Book-to-screen adaptations—from Harry Potter to TV’s Game of Thrones—are more popular now than ever. More and more authors TV and film productions are looking for adaptations of literary work.
While publishing is a fairly straightforward process from production to publishing to publicity campaigns, the shift from one medium to another becomes a little more complicated. Which is why you’re going to need a book-to-screen agent if you have visions of taking your story to the big screen.
The first stage in turning your book into a piece of film or TV is the pitch. To make any sort of pitch in Hollywood, you have to have connections. Book-to-screen agents send your manuscript into the hands of producers who are interested in adaptations, and then an option is sold.
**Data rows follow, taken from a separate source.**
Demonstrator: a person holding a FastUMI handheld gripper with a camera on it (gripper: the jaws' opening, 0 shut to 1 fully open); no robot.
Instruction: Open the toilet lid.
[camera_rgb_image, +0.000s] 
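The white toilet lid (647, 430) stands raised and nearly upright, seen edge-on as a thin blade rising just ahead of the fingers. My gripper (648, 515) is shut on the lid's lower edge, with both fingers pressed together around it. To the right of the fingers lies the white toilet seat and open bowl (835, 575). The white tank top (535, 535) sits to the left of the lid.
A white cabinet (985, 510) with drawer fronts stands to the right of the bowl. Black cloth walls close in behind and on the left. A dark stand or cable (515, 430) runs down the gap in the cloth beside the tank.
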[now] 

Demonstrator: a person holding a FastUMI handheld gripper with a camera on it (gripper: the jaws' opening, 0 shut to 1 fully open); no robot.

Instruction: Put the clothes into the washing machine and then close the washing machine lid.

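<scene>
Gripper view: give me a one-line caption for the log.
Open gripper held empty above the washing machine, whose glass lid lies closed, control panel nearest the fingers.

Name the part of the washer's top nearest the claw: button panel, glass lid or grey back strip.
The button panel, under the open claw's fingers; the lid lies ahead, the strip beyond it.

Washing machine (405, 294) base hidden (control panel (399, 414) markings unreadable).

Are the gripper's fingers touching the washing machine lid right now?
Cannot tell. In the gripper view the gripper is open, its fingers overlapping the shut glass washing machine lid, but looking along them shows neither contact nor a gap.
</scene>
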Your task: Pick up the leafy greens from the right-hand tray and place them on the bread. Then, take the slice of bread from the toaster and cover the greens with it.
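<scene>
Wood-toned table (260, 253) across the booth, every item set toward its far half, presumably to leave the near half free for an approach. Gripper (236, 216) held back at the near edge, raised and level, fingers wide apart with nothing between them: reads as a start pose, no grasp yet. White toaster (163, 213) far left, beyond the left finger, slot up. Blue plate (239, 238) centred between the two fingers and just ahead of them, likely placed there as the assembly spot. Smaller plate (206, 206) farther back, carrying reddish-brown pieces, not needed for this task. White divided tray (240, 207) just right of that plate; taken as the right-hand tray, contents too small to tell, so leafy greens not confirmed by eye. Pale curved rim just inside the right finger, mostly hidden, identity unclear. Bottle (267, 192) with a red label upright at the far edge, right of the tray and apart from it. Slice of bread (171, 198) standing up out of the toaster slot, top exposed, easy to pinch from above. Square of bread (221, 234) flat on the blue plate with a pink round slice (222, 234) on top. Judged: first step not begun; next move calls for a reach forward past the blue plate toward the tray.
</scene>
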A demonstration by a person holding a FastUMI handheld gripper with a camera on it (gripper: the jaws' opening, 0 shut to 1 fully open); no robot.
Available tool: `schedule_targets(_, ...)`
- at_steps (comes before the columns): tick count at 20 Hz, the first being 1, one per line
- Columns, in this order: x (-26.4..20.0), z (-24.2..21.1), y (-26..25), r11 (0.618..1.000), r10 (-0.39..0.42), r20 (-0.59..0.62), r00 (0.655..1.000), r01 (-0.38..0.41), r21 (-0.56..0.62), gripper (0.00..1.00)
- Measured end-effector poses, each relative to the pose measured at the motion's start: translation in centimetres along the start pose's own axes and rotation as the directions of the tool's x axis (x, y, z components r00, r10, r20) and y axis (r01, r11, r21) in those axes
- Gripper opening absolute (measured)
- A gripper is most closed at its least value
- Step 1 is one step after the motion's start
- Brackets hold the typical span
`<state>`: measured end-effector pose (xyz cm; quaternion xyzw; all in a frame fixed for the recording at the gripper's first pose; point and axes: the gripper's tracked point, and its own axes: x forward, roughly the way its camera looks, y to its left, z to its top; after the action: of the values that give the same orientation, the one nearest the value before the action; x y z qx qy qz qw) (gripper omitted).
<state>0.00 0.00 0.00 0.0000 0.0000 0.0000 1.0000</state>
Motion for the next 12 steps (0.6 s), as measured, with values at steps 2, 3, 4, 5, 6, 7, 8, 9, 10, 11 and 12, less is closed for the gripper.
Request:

An option is more or less what it sounds like: it’s the option to turn your book into a film. It includes terms of what will happen should the material be adapted into a film, so it’s quite helpful to understand what goes on in the negotiation. Everything is discussed—from how much the author takes from the movie’s earnings to if they get free popcorn at the premiere.
Options are typically good for a year or two and can be renewed; otherwise, books can be sent out to other production companies and directors again.
Once the option has been sold, it’s time to adapt your material to the big screen in. This is where the screenwriter comes in. In fact, several screenwriters will work on the adaptation, more often than not. Studios often cycle through screenwriters in a process of trial and error.
It’s important to note that authors rarely have any say in the development stage of movies, unless they’re a bestselling author with a lot of influence.
If at some point in development the movie gets the green light, it goes into production. Several things go into production, including finding the right talent for the production, getting financial backing, etc., before the first scene is even shot.